Please keep the pictures out and write out exactly the lines from the first in the data below through the one containing "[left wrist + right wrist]", both included.

▬▬▬▬▬▬▬▬▬▬

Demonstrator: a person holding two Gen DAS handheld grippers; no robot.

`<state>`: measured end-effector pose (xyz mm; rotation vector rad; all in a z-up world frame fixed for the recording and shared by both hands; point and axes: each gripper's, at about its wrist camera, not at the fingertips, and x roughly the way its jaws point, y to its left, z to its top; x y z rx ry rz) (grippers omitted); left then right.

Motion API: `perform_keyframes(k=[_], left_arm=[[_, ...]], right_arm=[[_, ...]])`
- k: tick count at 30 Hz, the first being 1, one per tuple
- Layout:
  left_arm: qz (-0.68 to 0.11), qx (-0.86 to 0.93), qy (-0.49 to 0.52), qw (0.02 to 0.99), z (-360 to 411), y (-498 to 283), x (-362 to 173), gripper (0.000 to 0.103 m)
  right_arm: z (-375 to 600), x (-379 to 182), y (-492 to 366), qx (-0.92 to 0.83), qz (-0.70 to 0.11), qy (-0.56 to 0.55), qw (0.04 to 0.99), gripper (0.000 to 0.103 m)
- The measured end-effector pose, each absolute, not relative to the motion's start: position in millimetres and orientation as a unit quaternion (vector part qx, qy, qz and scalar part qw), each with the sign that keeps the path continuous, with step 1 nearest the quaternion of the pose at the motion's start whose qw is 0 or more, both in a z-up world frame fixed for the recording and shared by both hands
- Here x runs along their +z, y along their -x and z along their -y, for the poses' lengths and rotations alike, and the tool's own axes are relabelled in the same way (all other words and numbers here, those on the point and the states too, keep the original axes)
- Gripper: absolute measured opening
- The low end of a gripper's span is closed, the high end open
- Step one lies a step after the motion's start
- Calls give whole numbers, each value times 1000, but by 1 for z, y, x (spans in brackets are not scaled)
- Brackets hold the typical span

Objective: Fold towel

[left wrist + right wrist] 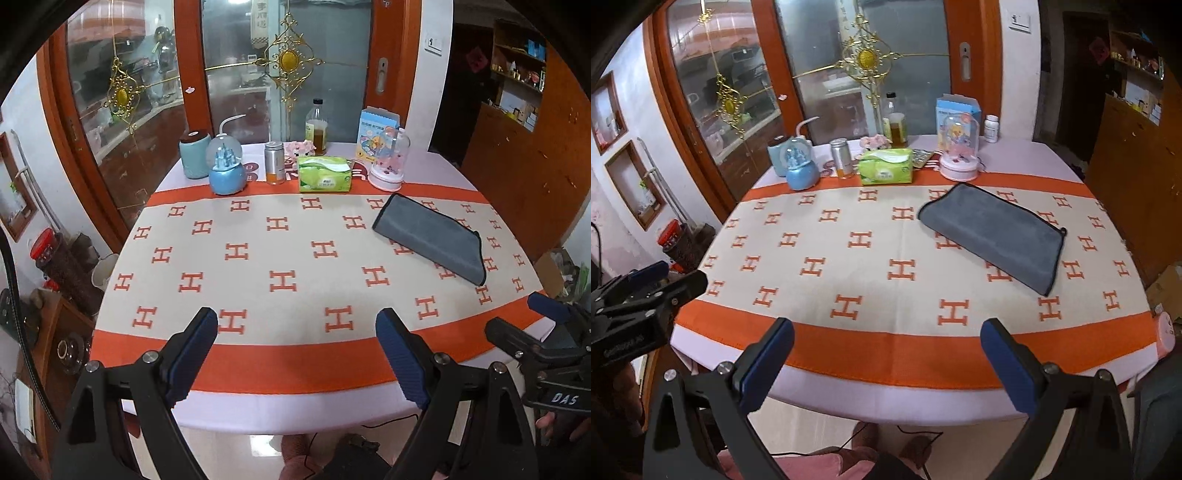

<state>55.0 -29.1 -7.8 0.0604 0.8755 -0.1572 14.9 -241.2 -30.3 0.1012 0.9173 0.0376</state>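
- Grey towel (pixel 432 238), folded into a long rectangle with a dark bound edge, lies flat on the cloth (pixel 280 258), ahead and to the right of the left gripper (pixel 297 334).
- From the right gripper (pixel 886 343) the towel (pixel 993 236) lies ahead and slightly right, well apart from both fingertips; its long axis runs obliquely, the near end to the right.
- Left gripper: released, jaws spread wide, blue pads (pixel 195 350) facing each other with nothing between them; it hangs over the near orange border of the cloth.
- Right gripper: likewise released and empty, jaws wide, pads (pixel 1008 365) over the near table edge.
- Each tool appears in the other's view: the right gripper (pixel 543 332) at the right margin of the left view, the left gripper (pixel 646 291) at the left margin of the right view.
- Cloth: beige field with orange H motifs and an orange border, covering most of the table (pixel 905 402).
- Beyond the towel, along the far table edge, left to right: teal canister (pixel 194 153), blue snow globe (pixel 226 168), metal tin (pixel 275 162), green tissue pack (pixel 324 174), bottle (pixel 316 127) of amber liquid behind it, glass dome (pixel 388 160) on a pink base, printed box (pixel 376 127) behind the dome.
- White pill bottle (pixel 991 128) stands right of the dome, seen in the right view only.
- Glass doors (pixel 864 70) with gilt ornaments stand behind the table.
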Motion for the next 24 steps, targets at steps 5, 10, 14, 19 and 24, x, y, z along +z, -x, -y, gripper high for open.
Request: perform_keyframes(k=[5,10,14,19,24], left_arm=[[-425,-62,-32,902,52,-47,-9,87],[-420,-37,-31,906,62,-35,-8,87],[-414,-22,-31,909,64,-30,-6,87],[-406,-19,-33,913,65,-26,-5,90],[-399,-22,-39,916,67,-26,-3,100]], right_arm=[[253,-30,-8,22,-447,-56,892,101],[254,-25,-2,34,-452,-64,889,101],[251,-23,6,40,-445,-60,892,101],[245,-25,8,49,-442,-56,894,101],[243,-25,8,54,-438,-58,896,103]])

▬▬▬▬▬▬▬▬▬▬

Exercise solution:
Demonstrator: a person holding two Gen DAS handheld grippers; no robot.

`<state>`: measured end-effector pose (xyz mm; rotation vector rad; all in a z-up world frame fixed for the recording and shared by both hands; point and axes: each gripper's, at about its wrist camera, not at the fingertips, and x roughly the way its jaws point, y to its left, z to its top; x y z rx ry rz) (grippers omitted); left then right.

Motion API: `perform_keyframes(k=[_], left_arm=[[_, ...]], right_arm=[[_, ...]])`
- k: tick count at 30 Hz, the first being 1, one per tuple
- Layout:
  left_arm: qz (-0.68 to 0.11), qx (-0.86 to 0.93), qy (-0.49 to 0.52), qw (0.02 to 0.99), z (-360 to 411), y (-498 to 283), x (-362 to 173), gripper (0.000 to 0.103 m)
  right_arm: z (-375 to 600), x (-379 to 182), y (-492 to 366), qx (-0.92 to 0.83), qz (-0.70 to 0.11), qy (-0.56 to 0.55), qw (0.04 to 0.99), gripper (0.000 to 0.103 m)
- The measured end-effector pose, each absolute, not relative to the motion's start: position in millimetres and orientation as a unit quaternion (vector part qx, qy, qz and scalar part qw), each with the sign that keeps the path continuous, with step 1 nearest the quaternion of the pose at the motion's start whose qw is 0 or more, both in a z-up world frame fixed for the recording and shared by both hands
- Here x runs along their +z, y along their -x and z along their -y, for the poses' lengths and rotations alike, and the tool's own axes are relabelled in the same way (all other words and numbers here, those on the point and the states too, keep the original axes)
- Gripper: absolute measured opening
- The low end of a gripper's span is closed, the high end open
- Step one lies a step after the motion's start
- Calls give whole numbers, each value times 1000, but by 1 for z, y, x (spans in brackets are not scaled)
- Brackets hold the typical span

Objective: Fold towel

[left wrist + right wrist] 

With this, the exercise is finished.